04:37 PM Nicholas Poon (Assistant Registrar, Supreme Court of Singapore)

    Clash of Jurisdictions: The Applicable Standard of Review for Stay Applications Under the International Arbitration Act: Malini Ventura v Knight Capital Pte Ltd and others [2015] SGHC 225



    When a defendant who is sued under a contract claims that it never agreed or entered into the relevant contract, it should follow, logically, that the terms of the contract ought not to bind the defendant until the merits of the parties’ respective positions are finally determined. To impose the terms of the contract on the defendant at any prior stage, such as in interlocutory proceedings, may lead to oppressive consequences, which is why this drastic course is only reserved for the clearest of cases where special circumstances exist (see NCC International AB v Alliance Concrete Singapore Pte Ltd [2008] 2 SLR(R) 565 at [75]).

    Do the same or similar considerations apply, with equal force, in an application before a court to stay its proceedings in the face of an arbitration agreement which is alleged to have never been formed? That was the tantalising question before the High Court in Malini Ventura v Knight Capital Pte Ltd and others, a case that will in time prove to be a significant contributor to the global arbitration jurisprudence on this troubling issue.

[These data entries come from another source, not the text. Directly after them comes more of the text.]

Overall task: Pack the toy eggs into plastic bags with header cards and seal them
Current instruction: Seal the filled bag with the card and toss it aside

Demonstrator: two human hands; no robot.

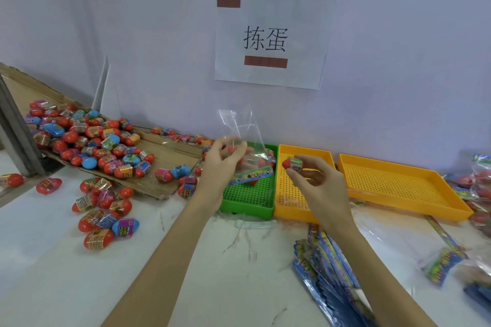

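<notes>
Holding a clear plastic bag [245,146] with a colourful striped header card along its lower edge, the left hand [223,164] hangs above the green perforated plastic tray [248,198]; its fingers [233,152] are curled and clamped on the bag's film, and several red toy eggs show through the bag. The right hand [312,180] is raised over the small yellow perforated tray [305,154], thumb and fingertips pinched on one red-and-clear toy egg with a printed band [292,163], just beside the bag but apart from it. A larger yellow perforated tray [398,183] lies to the right on the white bench [53,260]. At left, a heap of red, blue and clear toy eggs [87,138] lies on a flattened brown cardboard sheet [170,151] and spills onto the bench. Near the right forearm lies a stack of blue printed header cards [329,268]. Filled bags [481,183] sit at the far right edge. A white paper sign with black characters [271,40] is fixed to the wall behind.
</notes>
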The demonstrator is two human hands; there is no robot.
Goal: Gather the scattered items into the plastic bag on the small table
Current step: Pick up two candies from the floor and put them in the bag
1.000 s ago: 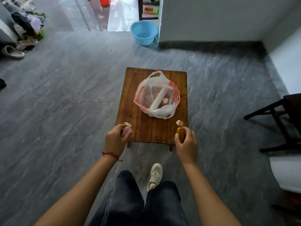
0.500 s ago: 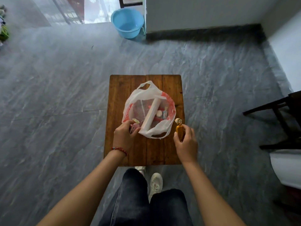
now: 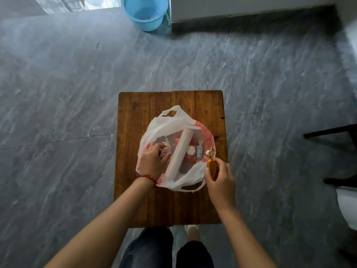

    The loan agreement and Guarantee Deed

    The Plaintiff’s husband (“the Husband”) was the sole shareholder and director of a company (“the Borrower”) which was loaned monies by the Defendants. As part of the transaction, the Husband agreed to guarantee the loan and executed a deed (“the Guarantee”) to that effect on the same day as the other loan and security documents. The Plaintiff was supposed to execute the Guarantee on that day but did not do so. It was only a couple of months later, after the funds had been disbursed, that the Borrower’s solicitors sent the Defendants’ solicitors a letter enclosing a copy of the Guarantee bearing a signature next to the Plaintiff’s name.

    The Borrower defaults

    Shortly thereafter, the Borrower defaulted on the scheduled repayment. The Defendants then gave notice to the Borrower, the Husband and the Plaintiff. They initially demanded payment from the Borrower and the Husband. However, when the loan remained unpaid, the Defendants turned their attention over to the Plaintiff who likewise did not take steps to repay the loan.

    The SIAC arbitration

    The Guarantee provided that any dispute, including its existence and validity, was to be submitted to the Singapore International Arbitration Centre (SIAC) for resolution before a single arbitrator. The Defendants hence commenced arbitration proceedings in the SIAC and served the relevant notice on the Plaintiff. At some point, the Plaintiff informed the Tribunal that the arbitration had been improperly commenced because the Plaintiff had not entered into any Guarantee or other such agreement with the Defendants. In particular, the Plaintiff contended that the signature on the Guarantee was forged and not hers. 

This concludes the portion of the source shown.